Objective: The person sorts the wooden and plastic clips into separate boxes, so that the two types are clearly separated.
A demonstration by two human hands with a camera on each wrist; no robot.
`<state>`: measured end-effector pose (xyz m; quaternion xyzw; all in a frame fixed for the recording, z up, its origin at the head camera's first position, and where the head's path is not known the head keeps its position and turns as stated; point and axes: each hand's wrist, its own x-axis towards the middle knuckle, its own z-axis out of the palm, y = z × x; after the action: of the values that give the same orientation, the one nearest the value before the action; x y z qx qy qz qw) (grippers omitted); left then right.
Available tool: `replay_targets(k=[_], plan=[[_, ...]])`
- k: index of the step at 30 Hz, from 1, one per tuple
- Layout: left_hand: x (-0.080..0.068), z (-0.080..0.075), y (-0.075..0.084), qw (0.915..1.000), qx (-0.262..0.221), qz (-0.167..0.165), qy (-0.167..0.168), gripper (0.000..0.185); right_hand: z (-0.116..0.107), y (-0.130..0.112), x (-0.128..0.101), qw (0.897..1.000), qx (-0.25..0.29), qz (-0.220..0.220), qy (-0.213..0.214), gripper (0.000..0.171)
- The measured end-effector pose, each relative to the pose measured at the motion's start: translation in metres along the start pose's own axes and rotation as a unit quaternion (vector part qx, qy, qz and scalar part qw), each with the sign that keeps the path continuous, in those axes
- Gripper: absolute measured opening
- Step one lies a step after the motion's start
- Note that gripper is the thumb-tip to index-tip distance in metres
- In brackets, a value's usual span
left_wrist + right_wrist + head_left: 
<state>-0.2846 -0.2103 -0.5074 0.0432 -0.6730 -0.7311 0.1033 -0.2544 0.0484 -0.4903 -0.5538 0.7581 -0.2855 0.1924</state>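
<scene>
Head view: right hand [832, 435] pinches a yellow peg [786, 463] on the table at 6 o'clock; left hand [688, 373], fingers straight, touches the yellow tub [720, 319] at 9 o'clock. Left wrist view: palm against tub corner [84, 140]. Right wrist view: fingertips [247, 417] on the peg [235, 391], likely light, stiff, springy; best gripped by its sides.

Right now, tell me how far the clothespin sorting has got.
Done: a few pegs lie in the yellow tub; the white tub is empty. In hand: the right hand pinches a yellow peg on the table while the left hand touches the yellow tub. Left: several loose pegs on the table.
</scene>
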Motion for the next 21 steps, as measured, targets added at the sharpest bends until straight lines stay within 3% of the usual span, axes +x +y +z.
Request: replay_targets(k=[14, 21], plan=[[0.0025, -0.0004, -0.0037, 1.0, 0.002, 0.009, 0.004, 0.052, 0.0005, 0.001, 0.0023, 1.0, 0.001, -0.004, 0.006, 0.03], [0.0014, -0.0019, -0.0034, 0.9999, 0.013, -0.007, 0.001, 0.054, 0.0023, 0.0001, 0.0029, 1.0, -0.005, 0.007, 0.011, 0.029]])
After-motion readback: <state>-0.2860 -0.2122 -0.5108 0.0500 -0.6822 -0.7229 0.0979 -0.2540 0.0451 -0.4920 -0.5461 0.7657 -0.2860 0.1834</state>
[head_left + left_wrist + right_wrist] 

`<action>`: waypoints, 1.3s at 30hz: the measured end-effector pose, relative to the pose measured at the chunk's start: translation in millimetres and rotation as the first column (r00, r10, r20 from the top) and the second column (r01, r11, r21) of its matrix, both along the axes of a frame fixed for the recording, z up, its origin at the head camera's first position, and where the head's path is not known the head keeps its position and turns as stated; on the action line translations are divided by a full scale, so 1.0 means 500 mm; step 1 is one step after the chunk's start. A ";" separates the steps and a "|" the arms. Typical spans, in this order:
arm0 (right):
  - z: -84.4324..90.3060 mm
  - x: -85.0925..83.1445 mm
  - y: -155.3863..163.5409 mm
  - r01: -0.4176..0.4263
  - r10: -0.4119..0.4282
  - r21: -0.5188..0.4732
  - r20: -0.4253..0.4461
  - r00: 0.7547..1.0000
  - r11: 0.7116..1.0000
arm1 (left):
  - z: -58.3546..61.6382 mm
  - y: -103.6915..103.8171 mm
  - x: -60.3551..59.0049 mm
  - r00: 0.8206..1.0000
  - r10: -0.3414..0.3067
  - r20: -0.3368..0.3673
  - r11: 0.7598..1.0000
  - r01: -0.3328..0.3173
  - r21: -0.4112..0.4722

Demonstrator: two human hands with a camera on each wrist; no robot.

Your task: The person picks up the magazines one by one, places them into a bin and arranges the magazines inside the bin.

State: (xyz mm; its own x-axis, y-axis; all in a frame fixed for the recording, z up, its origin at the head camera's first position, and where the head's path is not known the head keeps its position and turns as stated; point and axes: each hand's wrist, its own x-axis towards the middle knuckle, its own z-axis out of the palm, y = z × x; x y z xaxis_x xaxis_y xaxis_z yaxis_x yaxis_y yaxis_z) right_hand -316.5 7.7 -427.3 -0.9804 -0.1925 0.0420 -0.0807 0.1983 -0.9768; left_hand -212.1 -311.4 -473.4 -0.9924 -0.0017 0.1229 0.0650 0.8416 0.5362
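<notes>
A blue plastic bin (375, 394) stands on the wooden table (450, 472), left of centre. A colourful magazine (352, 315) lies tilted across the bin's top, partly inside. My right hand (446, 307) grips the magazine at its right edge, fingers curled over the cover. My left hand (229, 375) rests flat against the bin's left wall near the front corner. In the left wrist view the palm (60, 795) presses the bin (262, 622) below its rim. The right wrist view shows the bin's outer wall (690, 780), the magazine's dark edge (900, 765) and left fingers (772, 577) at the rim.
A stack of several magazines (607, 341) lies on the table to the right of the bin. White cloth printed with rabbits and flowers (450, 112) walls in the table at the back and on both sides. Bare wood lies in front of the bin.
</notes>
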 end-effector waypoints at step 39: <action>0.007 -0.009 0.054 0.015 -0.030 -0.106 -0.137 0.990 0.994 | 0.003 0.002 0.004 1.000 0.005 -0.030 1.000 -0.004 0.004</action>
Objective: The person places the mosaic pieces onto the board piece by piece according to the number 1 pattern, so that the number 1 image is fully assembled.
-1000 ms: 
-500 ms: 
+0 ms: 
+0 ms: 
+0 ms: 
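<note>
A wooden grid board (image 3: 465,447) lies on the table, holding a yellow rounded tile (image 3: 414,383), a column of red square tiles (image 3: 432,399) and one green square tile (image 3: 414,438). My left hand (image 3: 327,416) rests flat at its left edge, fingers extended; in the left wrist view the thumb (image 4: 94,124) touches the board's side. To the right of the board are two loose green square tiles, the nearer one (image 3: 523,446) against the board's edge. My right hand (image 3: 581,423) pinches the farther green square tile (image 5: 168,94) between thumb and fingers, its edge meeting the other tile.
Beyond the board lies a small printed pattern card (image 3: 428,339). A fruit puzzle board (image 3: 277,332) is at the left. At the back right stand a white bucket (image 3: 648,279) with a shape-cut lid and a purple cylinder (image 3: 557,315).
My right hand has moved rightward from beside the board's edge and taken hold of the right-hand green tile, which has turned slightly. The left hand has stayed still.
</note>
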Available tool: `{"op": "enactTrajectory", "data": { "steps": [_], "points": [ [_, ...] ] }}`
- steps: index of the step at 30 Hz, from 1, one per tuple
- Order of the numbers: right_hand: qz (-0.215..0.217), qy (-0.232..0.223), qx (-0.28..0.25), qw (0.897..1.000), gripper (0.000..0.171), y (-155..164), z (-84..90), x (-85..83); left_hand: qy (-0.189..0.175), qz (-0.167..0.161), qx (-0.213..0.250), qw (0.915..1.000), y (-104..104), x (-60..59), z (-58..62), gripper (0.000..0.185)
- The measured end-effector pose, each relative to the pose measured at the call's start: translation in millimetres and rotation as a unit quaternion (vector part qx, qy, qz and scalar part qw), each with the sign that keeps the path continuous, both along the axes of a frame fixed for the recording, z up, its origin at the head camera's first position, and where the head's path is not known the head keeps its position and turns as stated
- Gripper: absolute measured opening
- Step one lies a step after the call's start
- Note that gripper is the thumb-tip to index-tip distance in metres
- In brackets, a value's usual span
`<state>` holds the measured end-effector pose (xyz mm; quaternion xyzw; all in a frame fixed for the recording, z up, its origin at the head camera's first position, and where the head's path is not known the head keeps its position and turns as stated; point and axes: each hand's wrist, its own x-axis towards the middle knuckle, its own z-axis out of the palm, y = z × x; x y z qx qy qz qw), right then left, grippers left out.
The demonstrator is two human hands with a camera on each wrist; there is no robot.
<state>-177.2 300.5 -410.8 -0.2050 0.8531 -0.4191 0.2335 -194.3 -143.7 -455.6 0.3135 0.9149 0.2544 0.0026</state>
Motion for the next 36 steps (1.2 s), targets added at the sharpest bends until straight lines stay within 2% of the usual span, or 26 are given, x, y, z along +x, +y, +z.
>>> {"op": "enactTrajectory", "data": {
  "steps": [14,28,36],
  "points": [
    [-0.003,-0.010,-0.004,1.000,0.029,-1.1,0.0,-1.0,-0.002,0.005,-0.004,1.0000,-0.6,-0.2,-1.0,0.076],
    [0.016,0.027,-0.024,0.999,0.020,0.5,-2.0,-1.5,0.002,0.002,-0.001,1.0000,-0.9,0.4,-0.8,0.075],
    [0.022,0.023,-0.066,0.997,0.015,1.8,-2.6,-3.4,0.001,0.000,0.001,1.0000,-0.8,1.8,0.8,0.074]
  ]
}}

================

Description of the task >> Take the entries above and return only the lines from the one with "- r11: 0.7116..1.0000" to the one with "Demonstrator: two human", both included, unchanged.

Response area >>
  - r11: 0.7116..1.0000
arm1 (left):
  - z: -58.3546..61.6382 mm
  - y: -103.6915..103.8171 mm
  - x: -60.3551..59.0049 mm
  - r00: 0.8206..1.0000
  - r10: -0.3414..0.3067
  - r20: -0.3368..0.3673
  - r11: 0.7598..1.0000
  - r01: -0.3328..0.3173
  - r21: -0.4112..0.4722

Demonstrator: two human hands with a camera on each wrist; no robot.

The exercise is complete.